All of the data is to be restated word for word.

▶ **Collected material**:
"""

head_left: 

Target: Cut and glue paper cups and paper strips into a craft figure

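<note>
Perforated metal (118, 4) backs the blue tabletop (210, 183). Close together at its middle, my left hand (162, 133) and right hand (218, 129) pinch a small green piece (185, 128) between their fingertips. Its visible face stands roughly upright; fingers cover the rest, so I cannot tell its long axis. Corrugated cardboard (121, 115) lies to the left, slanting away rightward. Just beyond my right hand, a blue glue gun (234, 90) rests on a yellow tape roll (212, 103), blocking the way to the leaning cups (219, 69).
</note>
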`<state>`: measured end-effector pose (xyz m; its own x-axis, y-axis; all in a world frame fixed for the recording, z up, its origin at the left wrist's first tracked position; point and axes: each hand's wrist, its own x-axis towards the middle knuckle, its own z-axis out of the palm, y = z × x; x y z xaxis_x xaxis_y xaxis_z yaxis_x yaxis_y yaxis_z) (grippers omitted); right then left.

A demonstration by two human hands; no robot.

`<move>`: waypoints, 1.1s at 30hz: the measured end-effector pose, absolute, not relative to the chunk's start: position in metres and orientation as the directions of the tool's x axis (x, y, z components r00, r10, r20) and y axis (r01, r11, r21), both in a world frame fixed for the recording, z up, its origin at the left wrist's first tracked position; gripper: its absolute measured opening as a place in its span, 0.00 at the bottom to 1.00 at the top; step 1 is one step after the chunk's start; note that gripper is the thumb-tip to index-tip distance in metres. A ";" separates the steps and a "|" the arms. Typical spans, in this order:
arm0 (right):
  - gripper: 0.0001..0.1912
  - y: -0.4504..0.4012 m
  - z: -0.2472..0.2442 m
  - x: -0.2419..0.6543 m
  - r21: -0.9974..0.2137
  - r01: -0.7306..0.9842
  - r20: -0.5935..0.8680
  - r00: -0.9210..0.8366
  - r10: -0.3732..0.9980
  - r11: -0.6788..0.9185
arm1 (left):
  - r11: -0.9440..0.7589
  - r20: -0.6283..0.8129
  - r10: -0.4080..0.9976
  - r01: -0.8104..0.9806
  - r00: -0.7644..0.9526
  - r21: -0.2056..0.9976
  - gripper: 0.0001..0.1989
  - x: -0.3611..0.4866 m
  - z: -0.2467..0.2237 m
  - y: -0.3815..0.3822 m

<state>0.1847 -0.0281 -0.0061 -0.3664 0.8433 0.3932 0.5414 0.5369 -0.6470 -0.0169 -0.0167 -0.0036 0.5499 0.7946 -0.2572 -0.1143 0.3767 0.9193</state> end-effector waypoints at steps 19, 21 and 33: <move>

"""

▶ **Solution for this exercise**:
head_left: 

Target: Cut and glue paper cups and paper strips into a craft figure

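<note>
Perforated metal (118, 4) backs the blue tabletop (210, 183). Close together at its middle, my left hand (162, 133) and right hand (218, 129) pinch a small green piece (185, 128) between their fingertips. Its visible face stands roughly upright; fingers cover the rest, so I cannot tell its long axis. Corrugated cardboard (121, 115) lies to the left, slanting away rightward. Just beyond my right hand, a blue glue gun (234, 90) rests on a yellow tape roll (212, 103), blocking the way to the leaning cups (219, 69).
</note>
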`<state>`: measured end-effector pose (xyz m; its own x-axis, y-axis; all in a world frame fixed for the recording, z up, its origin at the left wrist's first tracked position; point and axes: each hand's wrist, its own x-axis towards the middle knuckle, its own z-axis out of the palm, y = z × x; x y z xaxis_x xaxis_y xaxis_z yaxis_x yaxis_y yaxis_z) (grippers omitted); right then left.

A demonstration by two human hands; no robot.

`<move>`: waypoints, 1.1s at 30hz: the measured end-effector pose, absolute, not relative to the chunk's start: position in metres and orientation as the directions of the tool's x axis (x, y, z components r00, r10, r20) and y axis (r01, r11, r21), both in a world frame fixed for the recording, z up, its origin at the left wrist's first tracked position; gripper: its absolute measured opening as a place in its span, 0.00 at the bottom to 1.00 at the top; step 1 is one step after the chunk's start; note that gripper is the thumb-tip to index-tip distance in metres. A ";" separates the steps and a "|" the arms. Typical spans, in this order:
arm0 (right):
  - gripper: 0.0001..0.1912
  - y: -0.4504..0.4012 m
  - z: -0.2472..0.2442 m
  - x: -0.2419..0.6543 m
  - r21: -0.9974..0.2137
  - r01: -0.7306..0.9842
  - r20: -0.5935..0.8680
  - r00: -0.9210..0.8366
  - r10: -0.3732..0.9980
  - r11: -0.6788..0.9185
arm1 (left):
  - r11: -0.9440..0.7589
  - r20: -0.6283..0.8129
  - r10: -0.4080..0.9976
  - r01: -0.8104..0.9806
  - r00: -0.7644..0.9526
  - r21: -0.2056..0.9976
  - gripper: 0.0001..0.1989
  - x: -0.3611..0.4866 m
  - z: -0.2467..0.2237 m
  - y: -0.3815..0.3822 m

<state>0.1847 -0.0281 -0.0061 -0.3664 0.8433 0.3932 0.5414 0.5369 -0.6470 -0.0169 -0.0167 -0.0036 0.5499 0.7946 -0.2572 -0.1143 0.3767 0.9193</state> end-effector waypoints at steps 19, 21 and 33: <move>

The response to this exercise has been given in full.